Jean-Marc Boursier : SUEZ a mis en place un dispositif de mobilisation mondiale pour garantir la continuité des services : la production et distribution de l’eau potable, le traitement des eaux usées et la collecte et gestion des déchets. Nous assurons des services essentiels à la santé et à la qualité de vie des citoyens. Cette crise est inédite mais nous sommes mobilisés pour la continuité de service. Nous sommes également présents aux côtés de nos clients industriels dans certains secteurs, tels que la chimie ou le secteur pharmaceutique. Les plans de continuité d’activité (PCA) peuvent être déclenchés à tout moment dans chaque pays où le Groupe est présent. Ils capitalisent sur des événements précédents, à l’exemple de l’épidémie du virus H1N1.
Les
équipes Eau France de SUEZ sont organisées pour assurer l’alimentation en eau
potable ou le traitement des eaux usées en toute circonstance. Le plan de
continuité de service mis en place consiste à se recentrer sur les missions
clés du service tout en préservant les équipes. Les activités non critiques ont
été suspendues ou reportées à l’exemple de certaines opérations de maintenance.
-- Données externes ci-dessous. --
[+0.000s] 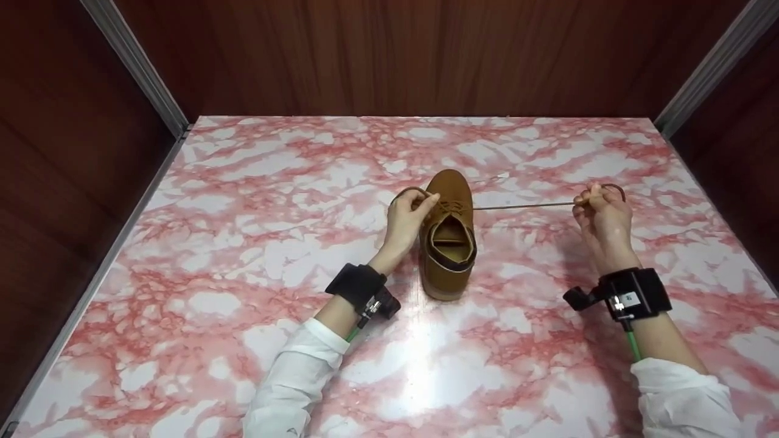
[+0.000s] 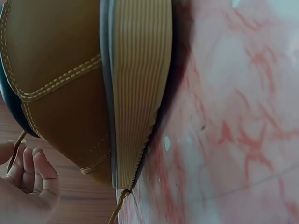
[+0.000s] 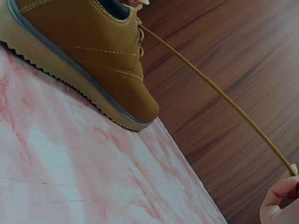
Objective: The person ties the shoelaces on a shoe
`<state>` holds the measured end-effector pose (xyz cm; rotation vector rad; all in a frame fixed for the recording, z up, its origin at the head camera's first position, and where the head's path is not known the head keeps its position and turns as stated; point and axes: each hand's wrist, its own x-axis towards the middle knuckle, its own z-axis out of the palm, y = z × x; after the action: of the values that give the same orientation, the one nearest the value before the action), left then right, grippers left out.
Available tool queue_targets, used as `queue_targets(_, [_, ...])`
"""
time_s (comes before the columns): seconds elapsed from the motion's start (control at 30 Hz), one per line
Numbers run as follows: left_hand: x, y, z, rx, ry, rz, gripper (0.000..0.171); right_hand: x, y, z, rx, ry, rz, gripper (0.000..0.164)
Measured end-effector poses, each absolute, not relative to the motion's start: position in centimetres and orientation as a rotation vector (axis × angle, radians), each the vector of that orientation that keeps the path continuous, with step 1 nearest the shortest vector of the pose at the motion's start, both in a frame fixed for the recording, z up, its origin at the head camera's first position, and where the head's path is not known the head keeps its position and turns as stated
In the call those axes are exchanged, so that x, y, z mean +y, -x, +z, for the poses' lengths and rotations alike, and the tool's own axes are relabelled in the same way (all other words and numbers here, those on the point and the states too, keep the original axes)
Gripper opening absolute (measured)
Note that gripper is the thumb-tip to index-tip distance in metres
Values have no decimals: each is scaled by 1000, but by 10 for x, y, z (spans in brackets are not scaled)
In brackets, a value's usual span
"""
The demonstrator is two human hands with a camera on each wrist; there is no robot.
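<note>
A brown lace-up shoe point(image 1: 447, 280) stands upright on its sole, toe pointing away from me. At the left of its laced front my left hand point(image 1: 403, 224) pinches one lace between thumb and fingertips, and the lace's loose part arcs over the knuckles. Well out to the right, my right hand point(image 1: 608, 226) grips the other shoelace point(image 1: 523, 207), which runs straight and taut from the shoe's eyelets; its tail curls above the hand. The right wrist view shows this lace point(image 3: 210, 85) slanting between shoe and fingers. Ribbed sole point(image 2: 138, 70) and stitching fill the left wrist view.
The shoe rests on a red-and-white marbled tabletop point(image 1: 255, 340). Dark wood-grain panels point(image 1: 389, 55) enclose the back and both sides, with metal strips at the corners. Both wrists wear black straps point(image 1: 636, 292) with small cameras and green cables.
</note>
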<state>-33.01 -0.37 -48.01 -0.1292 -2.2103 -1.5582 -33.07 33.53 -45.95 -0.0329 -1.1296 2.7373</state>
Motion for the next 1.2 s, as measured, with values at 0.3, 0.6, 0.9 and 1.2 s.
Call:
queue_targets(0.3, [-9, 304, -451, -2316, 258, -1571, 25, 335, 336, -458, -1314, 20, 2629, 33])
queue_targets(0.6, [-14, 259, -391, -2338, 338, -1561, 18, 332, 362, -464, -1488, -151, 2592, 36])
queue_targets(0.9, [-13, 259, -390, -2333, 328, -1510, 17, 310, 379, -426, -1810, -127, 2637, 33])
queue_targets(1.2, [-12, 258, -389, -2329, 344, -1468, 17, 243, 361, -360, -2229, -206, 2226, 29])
Par exemple à Bordeaux, pour une usine d'eau qui fonctionne habituellement avec
22 collègues, nous parvenons à assurer la continuité de service avec 6
collaborateurs qui alternent. Dans le centre d'appels, on ne traite que les urgences
et on fonctionne avec 6 personnes au lieu de 30 à Biarritz et 4 personnes au
lieu de 25 personnes à Bordeaux.
A
ce stade, les opérations se déroulent bien. Nous nous adaptons en
permanence. En France, nous avons débuté notre cellule de crise très tôt, fort
de l’expérience vécue en Chine et en Italie.
EIN :
Quel dispositif de protection global s’applique aux exploitants et aux équipes
sur le terrain ?
JM.B : L’organisation des équipes dans le cadre du PCA vise à limiter la proximité entre les salariés avec stricte application des gestes barrières. Du point de vue opérationnel, le port du masque, la protection des voies respiratoires et des yeux, concerne exclusivement certaines activités de l’assainissement exposées aux aérosols d’eaux usées et boues d’aération. Nous faisons en sorte de les limiter au maximum.
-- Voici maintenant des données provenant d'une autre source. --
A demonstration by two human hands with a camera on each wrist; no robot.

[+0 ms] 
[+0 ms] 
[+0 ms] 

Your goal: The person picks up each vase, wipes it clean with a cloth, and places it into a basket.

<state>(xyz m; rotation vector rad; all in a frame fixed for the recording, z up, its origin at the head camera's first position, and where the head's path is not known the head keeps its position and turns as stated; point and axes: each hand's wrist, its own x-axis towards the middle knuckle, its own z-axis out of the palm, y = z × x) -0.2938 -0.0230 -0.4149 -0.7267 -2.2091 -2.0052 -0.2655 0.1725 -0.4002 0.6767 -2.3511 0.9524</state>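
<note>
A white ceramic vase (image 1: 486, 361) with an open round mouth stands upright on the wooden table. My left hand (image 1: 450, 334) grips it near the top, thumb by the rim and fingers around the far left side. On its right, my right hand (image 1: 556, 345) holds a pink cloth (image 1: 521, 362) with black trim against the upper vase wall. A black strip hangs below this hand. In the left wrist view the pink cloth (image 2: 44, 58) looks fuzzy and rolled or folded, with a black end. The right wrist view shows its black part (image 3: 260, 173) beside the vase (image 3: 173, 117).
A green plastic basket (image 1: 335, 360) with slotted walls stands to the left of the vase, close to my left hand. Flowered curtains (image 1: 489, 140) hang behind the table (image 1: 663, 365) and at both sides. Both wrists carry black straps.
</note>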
Le Groupe dispose de masques dans le cadre de ses activités opérationnelles (FFP2 et même FFP3 de catégorie supérieure). Les masques ont été jusqu’à présent réservés aux soignants et professionnels de santé. La réquisition du gouvernement est désormais levée et nous allons en recevoir très prochainement sur nos sites opérationnels.
EIN :
Les usines de potabilisation, les stations d’épuration figurent-elles parmi les
infrastructures les plus exposées au risque de contamination du Covid-19 ?
JM.B : Dans l’eau potable, ce virus ne résiste pas plus que les autres virus face aux procédés de désinfection en place sur nos usines de potabilisation (chlore, UV, ozone). Les scientifiques le confirment. Aucune contamination de l’eau potable n’a été observée et aucun cas de transmission du virus par l’eau potable n’a été détecté.
Dans les eaux usées. La présence du virus a été détectée dans les excréments et, par conséquent, potentiellement, dans les eaux usées reçues et traitées sur nos installations. Une transmission possible du virus via les eaux usées ne peut donc pas être écartée. Le mode de contamination établi est par inhalation. Nous avons donc renforcé les mesures de protection du personnel concerné par ce risque sur nos exploitations (port de masque, de lunettes, de gants…) et reporté les opérations non indispensables à la continuité de service.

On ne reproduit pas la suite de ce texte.